The gcp:dataproc/cluster:Cluster resource, part of the Pulumi GCP provider, provisions a Dataproc cluster: its master and worker nodes, machine types, disk configuration, and optional GPU accelerators. This guide focuses on three capabilities: basic cluster creation with defaults, custom machine types and disk sizing, and GPU accelerator attachment.
Dataproc clusters require a GCS staging bucket, may reference service accounts for permissions, and can run initialization scripts from Cloud Storage. The examples are intentionally small.

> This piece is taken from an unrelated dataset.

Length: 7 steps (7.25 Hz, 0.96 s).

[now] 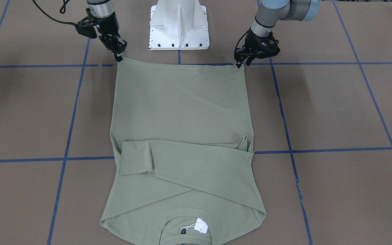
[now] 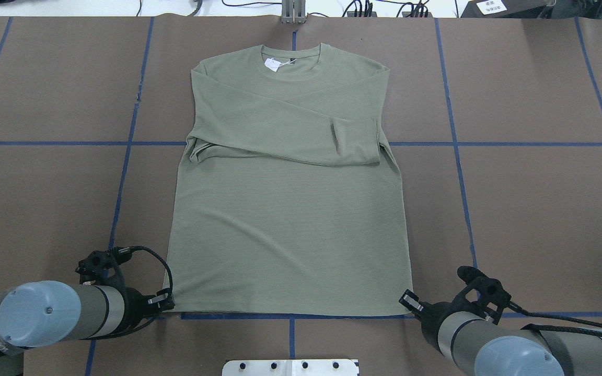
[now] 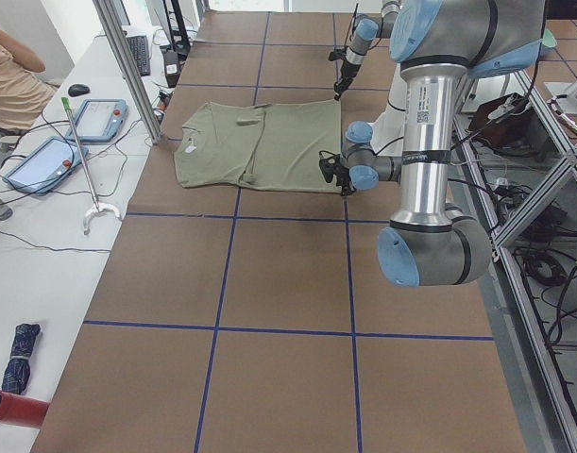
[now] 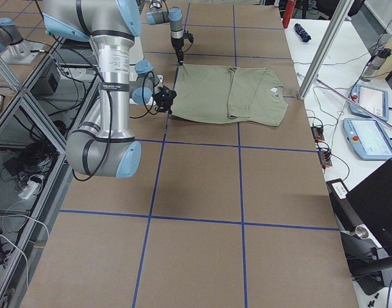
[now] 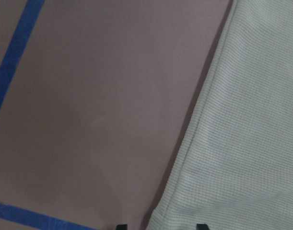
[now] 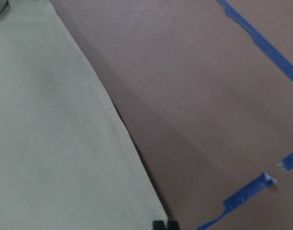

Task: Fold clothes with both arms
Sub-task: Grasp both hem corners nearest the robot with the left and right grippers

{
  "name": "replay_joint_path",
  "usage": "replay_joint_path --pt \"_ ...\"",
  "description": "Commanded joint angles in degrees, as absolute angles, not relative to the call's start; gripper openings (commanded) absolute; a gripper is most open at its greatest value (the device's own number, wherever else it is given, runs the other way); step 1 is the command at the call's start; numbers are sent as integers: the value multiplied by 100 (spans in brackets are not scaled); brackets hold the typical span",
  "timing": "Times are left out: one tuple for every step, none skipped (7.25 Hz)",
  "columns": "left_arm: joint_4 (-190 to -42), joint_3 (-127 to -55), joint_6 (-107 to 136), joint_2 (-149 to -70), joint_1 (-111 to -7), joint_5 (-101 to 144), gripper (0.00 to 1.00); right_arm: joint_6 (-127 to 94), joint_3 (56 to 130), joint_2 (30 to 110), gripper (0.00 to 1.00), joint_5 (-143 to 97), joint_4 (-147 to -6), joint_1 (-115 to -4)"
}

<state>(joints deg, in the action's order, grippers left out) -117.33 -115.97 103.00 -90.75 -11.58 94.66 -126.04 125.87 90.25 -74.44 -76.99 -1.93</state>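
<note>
The sage-green shirt (image 1: pixel 182 109) lies flat on the brown table, collar and white hang tag (image 1: pixel 201 225) on the side away from the robot. Both sleeves are folded across the chest (image 2: pixel 280 130). My right gripper (image 1: pixel 118 57) is at one hem corner; in its wrist view the fingertips (image 6: pixel 158 224) sit together on the tip of the shirt (image 6: pixel 50 134). My left gripper (image 1: pixel 243 64) is at the other hem corner. Its fingertips (image 5: pixel 200 225) stand apart there, with the hem of the shirt (image 5: pixel 247 143) between them.
The white pedestal base (image 1: pixel 179 25) stands just behind the hem, between the two arms. Blue tape lines (image 2: pixel 128 156) grid the table. A side bench with tablets (image 3: pixel 42 160) and a metal post (image 3: pixel 127 66) lies beyond the collar end, with a person's arm (image 3: pixel 14 57) there.
</note>
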Motion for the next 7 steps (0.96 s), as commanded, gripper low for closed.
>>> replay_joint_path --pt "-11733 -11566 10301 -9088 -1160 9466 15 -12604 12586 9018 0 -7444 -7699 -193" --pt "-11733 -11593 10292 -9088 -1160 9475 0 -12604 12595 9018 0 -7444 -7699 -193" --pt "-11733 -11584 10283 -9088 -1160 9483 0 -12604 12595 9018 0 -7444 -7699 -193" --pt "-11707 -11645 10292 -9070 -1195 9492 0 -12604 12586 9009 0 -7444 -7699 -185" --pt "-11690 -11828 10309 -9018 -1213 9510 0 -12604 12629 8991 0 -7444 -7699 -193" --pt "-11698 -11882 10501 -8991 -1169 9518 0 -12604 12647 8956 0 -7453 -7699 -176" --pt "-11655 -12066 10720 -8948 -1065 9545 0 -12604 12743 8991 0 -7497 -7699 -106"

Combine them with your own IAM roles, network configuration, and job submission logic.
Create a minimal cluster with default configuration
Most deployments start with a minimal cluster that uses GCP defaults for machine types and worker counts, providing a quick way to run Spark or Hadoop jobs.
import * as pulumi from "@pulumi/pulumi";
import * as gcp from "@pulumi/gcp";
const simplecluster = new gcp.dataproc.Cluster("simplecluster", {
name: "simplecluster",
region: "us-central1",
});
import pulumi
import pulumi_gcp as gcp
simplecluster = gcp.dataproc.Cluster("simplecluster",
name="simplecluster",
region="us-central1")
package main
import (
"github.com/pulumi/pulumi-gcp/sdk/v9/go/gcp/dataproc"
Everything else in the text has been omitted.